(PROVIDED MATERIAL)

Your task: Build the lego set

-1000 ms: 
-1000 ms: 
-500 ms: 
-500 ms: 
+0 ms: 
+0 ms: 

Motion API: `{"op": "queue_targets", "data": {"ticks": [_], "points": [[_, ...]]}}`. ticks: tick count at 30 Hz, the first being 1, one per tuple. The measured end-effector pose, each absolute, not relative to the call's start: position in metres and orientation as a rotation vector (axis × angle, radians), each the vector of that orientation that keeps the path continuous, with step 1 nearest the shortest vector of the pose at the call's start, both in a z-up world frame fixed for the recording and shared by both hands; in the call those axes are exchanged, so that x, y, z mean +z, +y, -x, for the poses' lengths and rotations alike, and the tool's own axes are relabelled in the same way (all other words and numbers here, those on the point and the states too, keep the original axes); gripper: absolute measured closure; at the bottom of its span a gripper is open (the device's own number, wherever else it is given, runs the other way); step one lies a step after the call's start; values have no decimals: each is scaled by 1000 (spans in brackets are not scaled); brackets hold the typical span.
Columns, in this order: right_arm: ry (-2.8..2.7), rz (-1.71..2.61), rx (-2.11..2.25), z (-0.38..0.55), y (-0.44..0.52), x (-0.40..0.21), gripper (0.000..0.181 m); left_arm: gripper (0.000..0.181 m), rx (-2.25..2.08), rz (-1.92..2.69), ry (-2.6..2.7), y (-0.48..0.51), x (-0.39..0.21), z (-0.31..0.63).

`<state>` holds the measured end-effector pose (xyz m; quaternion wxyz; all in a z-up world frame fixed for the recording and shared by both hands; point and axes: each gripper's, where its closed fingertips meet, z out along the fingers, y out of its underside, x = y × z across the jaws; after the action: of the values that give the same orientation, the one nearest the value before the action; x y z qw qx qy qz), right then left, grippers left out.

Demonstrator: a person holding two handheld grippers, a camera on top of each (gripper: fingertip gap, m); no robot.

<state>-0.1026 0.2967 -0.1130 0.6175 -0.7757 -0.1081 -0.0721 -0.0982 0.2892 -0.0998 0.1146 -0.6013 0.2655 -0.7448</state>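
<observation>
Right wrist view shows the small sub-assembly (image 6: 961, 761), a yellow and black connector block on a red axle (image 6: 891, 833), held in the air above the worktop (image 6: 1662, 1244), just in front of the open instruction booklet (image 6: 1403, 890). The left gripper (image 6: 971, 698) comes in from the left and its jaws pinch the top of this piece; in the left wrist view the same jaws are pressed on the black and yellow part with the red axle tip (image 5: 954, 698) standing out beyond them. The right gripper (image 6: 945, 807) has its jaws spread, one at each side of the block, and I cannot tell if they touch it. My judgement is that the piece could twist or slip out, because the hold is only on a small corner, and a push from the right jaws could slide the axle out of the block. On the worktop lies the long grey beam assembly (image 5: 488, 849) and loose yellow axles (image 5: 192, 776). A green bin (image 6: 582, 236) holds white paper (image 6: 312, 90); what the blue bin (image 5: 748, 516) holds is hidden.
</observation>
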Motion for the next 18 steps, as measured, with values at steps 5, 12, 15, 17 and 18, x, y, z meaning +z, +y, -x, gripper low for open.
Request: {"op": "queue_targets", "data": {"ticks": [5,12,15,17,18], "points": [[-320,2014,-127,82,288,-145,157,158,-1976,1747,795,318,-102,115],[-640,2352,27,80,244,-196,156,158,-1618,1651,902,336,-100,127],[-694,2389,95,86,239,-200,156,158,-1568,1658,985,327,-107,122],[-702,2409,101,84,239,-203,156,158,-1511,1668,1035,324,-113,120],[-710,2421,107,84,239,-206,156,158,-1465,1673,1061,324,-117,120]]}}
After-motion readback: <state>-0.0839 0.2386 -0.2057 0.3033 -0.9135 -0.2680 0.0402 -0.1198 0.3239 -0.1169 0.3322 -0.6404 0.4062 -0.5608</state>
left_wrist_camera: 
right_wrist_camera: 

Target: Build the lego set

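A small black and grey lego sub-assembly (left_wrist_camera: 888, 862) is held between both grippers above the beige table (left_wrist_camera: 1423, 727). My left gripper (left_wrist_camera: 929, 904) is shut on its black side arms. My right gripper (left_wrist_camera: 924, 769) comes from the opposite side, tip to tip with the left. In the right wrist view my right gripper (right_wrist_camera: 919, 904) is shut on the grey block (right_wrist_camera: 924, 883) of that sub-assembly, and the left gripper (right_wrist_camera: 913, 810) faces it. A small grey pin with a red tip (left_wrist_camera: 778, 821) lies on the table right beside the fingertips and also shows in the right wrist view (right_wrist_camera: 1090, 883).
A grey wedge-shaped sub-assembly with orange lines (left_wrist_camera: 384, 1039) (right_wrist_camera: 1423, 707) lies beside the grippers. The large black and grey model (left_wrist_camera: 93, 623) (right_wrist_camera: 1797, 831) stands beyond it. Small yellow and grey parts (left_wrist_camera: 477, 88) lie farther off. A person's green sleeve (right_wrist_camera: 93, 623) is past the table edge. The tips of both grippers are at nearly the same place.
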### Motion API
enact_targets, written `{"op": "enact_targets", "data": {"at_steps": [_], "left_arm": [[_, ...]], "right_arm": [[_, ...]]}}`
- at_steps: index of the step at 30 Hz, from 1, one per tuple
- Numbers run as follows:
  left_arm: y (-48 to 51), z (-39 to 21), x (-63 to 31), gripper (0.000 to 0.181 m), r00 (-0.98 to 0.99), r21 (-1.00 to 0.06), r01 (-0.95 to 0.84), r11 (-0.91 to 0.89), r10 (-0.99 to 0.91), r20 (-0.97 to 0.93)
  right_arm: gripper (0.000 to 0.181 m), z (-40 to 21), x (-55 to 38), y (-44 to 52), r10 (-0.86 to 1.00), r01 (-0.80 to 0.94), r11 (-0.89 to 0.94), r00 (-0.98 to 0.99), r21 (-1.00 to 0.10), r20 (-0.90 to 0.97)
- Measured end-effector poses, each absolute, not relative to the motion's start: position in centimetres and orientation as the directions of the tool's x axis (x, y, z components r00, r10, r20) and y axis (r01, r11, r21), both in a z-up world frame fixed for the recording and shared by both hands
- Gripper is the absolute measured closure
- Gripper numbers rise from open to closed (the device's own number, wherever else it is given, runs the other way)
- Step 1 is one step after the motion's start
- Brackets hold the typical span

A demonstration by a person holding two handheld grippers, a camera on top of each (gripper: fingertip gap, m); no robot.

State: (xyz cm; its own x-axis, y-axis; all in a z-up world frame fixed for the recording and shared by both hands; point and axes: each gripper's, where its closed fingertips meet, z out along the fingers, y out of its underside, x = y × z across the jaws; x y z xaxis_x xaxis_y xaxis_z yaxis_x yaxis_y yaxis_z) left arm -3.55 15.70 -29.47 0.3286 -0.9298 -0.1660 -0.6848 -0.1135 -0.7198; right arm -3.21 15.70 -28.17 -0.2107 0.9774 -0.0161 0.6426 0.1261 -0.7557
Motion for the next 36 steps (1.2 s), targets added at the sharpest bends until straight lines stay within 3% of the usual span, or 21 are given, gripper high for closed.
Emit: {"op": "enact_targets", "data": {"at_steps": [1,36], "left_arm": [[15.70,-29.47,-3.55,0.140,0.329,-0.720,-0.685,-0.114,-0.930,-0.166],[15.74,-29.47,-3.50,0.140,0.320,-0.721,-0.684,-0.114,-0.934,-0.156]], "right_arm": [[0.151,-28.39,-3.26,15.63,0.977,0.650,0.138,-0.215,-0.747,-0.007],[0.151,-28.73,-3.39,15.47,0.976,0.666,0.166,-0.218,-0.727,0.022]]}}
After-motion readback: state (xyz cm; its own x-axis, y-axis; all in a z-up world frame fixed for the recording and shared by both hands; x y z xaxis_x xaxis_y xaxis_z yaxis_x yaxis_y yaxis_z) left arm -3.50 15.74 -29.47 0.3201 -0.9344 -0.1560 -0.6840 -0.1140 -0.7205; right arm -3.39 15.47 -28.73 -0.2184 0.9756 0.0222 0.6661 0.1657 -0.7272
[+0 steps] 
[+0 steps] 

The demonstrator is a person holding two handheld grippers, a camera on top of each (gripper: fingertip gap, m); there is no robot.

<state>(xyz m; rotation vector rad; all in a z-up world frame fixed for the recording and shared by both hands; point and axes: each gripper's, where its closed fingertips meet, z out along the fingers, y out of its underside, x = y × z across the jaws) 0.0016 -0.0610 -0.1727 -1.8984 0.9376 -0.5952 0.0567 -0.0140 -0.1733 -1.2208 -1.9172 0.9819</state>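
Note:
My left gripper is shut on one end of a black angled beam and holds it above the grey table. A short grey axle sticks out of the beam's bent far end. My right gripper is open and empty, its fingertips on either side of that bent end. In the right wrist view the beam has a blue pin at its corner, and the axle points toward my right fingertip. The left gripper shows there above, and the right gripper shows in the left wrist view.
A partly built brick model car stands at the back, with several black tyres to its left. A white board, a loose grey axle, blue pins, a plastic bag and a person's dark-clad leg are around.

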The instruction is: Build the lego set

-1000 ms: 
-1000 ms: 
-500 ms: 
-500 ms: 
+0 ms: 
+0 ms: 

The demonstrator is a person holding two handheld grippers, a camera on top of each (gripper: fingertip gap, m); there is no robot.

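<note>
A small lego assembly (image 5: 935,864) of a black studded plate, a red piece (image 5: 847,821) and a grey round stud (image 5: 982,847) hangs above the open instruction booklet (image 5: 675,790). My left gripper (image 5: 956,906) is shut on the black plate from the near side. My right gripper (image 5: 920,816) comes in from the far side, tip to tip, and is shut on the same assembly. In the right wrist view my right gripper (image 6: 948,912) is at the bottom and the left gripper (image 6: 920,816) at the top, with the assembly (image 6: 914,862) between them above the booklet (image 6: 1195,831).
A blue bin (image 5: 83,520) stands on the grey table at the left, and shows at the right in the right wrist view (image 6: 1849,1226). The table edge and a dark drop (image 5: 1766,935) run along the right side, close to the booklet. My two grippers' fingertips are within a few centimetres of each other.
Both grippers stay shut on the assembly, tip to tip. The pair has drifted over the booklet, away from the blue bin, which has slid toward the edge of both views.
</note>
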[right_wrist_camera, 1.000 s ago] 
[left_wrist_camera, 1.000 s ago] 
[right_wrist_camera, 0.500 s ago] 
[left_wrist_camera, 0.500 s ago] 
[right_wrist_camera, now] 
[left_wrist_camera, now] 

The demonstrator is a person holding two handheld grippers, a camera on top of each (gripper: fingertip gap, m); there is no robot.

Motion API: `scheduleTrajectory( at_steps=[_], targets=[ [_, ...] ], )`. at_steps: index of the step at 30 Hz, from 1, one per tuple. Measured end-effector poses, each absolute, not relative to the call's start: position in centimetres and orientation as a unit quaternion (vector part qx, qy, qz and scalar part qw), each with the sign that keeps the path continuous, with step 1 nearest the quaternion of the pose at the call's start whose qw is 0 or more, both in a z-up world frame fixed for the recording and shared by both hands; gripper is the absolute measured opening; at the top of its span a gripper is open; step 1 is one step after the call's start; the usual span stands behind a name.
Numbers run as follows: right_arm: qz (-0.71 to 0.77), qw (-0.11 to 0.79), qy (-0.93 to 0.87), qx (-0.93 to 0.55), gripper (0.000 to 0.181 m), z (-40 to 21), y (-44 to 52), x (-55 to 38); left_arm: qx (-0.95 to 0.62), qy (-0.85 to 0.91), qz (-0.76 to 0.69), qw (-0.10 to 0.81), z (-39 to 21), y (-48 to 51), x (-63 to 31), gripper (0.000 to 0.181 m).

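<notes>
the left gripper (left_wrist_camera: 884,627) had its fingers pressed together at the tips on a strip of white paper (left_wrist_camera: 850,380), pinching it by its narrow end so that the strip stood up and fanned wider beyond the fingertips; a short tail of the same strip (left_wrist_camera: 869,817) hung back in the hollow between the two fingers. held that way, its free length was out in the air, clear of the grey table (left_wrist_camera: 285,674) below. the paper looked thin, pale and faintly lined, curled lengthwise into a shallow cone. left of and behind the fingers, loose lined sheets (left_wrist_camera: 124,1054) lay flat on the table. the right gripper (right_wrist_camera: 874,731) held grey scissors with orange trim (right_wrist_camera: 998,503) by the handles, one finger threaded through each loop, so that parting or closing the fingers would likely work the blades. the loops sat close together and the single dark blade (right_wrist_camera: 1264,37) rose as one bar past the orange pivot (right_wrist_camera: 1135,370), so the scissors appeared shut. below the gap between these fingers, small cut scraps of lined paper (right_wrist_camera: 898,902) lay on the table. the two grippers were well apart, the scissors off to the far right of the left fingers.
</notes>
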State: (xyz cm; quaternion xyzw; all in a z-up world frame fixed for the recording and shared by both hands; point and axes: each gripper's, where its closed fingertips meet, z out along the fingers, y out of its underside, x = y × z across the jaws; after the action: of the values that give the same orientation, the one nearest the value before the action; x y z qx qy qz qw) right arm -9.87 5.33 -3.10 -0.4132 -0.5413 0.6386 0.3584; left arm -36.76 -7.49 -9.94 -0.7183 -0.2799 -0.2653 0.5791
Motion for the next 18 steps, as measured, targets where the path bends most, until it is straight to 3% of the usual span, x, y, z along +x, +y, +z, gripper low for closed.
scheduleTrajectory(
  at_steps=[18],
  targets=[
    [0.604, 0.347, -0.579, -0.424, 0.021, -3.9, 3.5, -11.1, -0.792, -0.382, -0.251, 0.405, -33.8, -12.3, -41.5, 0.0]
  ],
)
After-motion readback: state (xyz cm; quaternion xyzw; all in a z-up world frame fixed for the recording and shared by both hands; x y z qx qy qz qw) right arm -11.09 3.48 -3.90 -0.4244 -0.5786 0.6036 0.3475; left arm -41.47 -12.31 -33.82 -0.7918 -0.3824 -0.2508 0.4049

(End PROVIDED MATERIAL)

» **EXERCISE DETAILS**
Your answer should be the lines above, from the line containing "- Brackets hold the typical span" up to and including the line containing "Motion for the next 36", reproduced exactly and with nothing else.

» **TASK RESPONSE**
- Brackets hold the typical span

A demonstration by a person holding two handheld grippers, a camera on top of each (gripper: fingertip gap, m); no robot.

State: (xyz cm; its own x-axis, y-axis; all in a z-up world frame fixed for the recording and shared by both hands; point and axes: each gripper's, where its closed fingertips meet, z out along the fingers, y out of its underside, x = y × z across the jaws; x y z xaxis_x xaxis_y xaxis_z yaxis_x yaxis_y yaxis_z) left arm -3.55 15.70 -29.47 0.3286 -0.9298 -0.1660 -0.6848 -0.1135 -0.7198; right arm -3.21 15.70 -28.17 -0.2107 0.9774 -0.0161 0.6426 0.1261 -0.7557
Motion for the next 36 steps (1.2 s), targets added at the sharpest bends until straight lines stay within 3% of the usual span, or 21 are given, gripper high for closed.

This response contains the complete answer.